A list of target nodes must be provided in the file hosts one per line. MPI ranks are assigned in order of the hosts listed in the hosts file or in the order they are passed to mpirun_rsh. ie. if the nodes are listed as n0 n1 n0 n1, then n0 will have two processes, rank 0 and rank 2; whereas n1 will have rank 1 and 3. This rank distribution is known as “cyclic”. If the nodes are listed as n0 n0 n1 n1, then n0 will have ranks 0 and 1; whereas n1 will have ranks 2 and 3. This rank distribution is known as “block”.

Many parameters of the MPI library can be configured at run-time using environmental variables. In order to pass any environment variable to the application, simply put the variable names and values just before the executable name, like in the following example:

$ mpirun_rsh -np 4 -hostfile hosts ENV1=value ENV2=value ./cpi

Note that the environmental variables should be put immediately before the executable.

Alternatively, you may also place environmental variables in your shell environment (e.g. .bashrc).
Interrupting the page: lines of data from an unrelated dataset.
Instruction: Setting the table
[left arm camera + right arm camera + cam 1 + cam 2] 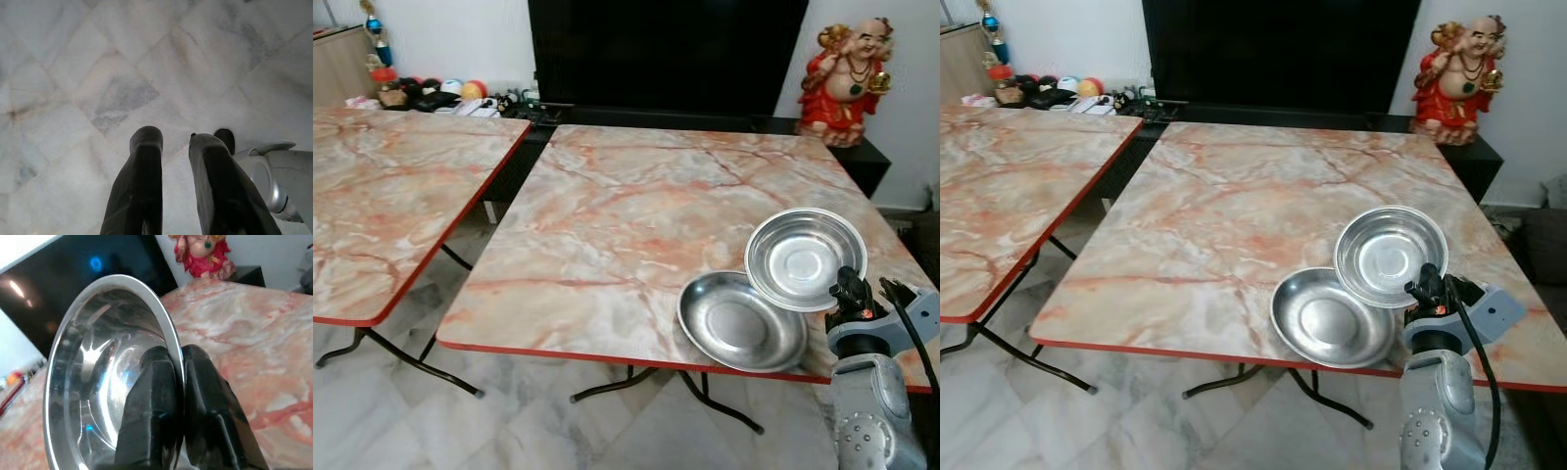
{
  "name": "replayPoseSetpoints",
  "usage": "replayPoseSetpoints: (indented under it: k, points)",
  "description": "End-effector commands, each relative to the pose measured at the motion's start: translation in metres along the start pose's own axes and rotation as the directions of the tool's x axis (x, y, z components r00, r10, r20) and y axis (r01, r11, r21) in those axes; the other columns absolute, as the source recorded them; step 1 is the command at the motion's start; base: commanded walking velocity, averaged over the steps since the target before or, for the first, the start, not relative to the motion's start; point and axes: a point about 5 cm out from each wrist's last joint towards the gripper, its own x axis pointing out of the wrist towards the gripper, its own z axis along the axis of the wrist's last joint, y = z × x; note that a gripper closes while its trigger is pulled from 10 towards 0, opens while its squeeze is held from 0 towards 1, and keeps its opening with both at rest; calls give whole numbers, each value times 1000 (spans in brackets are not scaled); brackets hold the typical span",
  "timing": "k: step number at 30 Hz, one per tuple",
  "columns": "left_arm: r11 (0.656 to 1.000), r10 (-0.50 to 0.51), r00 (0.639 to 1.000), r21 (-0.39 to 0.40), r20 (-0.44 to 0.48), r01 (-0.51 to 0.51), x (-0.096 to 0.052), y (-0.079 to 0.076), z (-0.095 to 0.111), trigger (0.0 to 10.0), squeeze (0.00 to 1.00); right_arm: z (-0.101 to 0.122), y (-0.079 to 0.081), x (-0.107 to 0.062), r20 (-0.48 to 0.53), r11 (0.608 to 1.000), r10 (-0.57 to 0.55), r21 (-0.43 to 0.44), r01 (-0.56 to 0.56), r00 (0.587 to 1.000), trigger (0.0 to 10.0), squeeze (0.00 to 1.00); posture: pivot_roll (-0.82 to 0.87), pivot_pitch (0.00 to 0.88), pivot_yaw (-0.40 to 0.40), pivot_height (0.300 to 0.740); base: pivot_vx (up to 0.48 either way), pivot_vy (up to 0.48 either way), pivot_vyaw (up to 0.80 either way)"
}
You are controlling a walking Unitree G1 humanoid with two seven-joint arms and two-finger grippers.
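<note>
While the right gripper [177, 363] is pinching the rim of a tilted bowl [805, 258] over the worktop [626, 206] | second bowl [740, 321] is lying at the near edge | step: placing | next: spotting a bare setting | left gripper [175, 147], slightly parted, is hanging above floor [98, 73].

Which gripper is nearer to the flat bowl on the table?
Right. The right gripper holds a tilted bowl by its rim just beside the flat bowl. The left gripper hangs over the floor.
</note>
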Motion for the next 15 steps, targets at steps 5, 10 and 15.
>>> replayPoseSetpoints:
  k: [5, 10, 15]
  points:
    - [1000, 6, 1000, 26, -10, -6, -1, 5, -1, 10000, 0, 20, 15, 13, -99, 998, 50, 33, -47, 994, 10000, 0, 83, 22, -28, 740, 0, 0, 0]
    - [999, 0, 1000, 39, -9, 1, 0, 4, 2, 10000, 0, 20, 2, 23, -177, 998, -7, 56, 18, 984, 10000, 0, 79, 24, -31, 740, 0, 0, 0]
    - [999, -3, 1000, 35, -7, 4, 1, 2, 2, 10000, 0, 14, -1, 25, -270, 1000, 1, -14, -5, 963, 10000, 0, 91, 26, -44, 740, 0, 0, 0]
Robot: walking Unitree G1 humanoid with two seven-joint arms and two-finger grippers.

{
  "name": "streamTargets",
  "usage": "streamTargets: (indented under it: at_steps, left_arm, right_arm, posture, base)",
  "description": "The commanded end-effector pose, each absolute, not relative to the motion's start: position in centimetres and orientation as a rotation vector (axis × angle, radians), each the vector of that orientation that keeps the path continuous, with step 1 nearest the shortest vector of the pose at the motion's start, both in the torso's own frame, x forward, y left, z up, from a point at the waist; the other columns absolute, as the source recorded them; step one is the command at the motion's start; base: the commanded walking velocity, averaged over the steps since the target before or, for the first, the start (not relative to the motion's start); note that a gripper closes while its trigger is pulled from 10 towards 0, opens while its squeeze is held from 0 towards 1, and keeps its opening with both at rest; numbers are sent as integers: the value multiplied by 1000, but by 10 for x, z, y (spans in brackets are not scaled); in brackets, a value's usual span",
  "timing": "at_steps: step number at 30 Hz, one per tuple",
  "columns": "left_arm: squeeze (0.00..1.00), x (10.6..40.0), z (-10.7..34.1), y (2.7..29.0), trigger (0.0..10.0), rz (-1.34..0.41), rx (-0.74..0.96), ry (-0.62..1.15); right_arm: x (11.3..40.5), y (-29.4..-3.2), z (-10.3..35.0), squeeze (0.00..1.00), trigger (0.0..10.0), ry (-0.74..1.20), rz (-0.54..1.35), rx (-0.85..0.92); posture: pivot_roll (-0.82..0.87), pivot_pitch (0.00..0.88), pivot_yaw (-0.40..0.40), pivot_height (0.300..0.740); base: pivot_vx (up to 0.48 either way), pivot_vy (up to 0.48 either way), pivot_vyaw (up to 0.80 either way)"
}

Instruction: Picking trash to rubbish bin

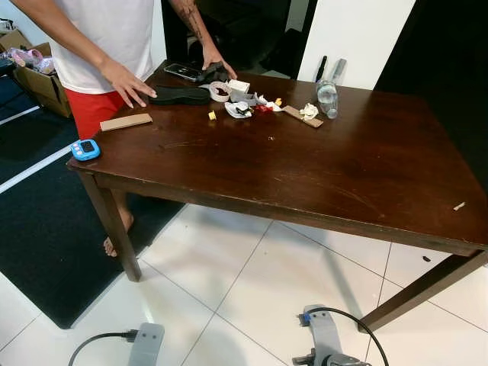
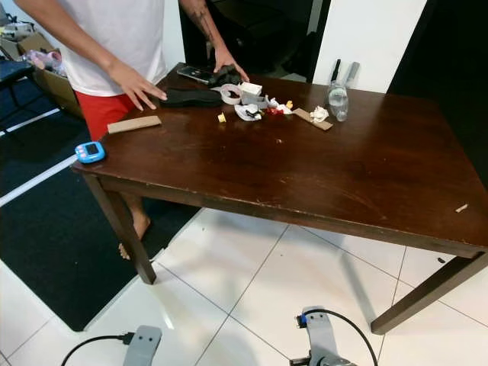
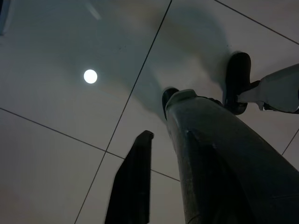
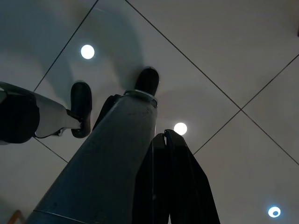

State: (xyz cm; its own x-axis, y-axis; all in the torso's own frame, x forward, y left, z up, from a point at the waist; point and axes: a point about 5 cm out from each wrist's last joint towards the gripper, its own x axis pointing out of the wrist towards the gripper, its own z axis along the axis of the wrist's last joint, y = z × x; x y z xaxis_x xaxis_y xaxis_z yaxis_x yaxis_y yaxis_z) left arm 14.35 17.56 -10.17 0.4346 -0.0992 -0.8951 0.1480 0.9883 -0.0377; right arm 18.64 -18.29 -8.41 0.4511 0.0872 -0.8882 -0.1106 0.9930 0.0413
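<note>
Small trash lies in a cluster on the far side of a dark wooden table (image 1: 320, 175): crumpled white paper (image 1: 309, 111), a red wrapper (image 1: 263, 108), white scraps (image 1: 241, 110), a tape roll (image 1: 219, 91) and a yellow bit (image 1: 212, 115). A clear plastic bottle (image 1: 327, 97) lies beside them. A white scrap (image 1: 458, 206) rests near the table's right edge. Both arms hang low, well short of the table. My left gripper (image 3: 145, 140) points at the floor tiles. My right gripper (image 4: 164, 135) also faces the floor, shut with nothing in it.
A person in a white shirt and red shorts (image 1: 107, 46) stands at the far left corner, both hands on the table near a black sole (image 1: 181, 94) and a phone (image 1: 183, 72). A cardboard strip (image 1: 126, 121) and a blue device (image 1: 85, 149) lie at the left. A dark mat (image 1: 46, 244) covers the floor there.
</note>
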Motion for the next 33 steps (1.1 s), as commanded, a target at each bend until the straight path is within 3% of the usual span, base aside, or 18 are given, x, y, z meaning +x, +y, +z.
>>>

These will be automatically picked up when the application starts executing.

Note that there are many different parameters which could be used to improve the performance of applications depending upon their requirements from the MPI library. For a discussion on how to identify such parameters, see Section 10.

Other options of mpirun_rsh can be obtained using

$ mpirun_rsh –help

Note that mpirun_rsh is sensitive to the ordering of the command-line options.

5.2.2 Run MPI Applications using SLURM

SLURM is an open-source resource manager designed by Lawrence Livermore National Laboratory. SLURM software package and its related documents can be downloaded from:
http://www.llnl.gov/linux/slurm/

Once SLURM is installed and the daemons are started, applications compiled with MVAPICH2 can be launched by SLURM, e.g.

$ srun -n2 –mpi=none ./a.out

The use of SLURM enables many good features such as explicit CPU and memory binding. For example, if you have two processes and want to bind the first process to CPU 0 and Memory 0, and the second process to CPU 4 and Memory 1, then it can be achieved by:

$ srun –cpu_bind=v,map_cpu:0,4 –mem_bind=v,map_mem:0,1 -n2 –mpi=none ./a.out

For more information about SLURM and its features please visit SLURM website.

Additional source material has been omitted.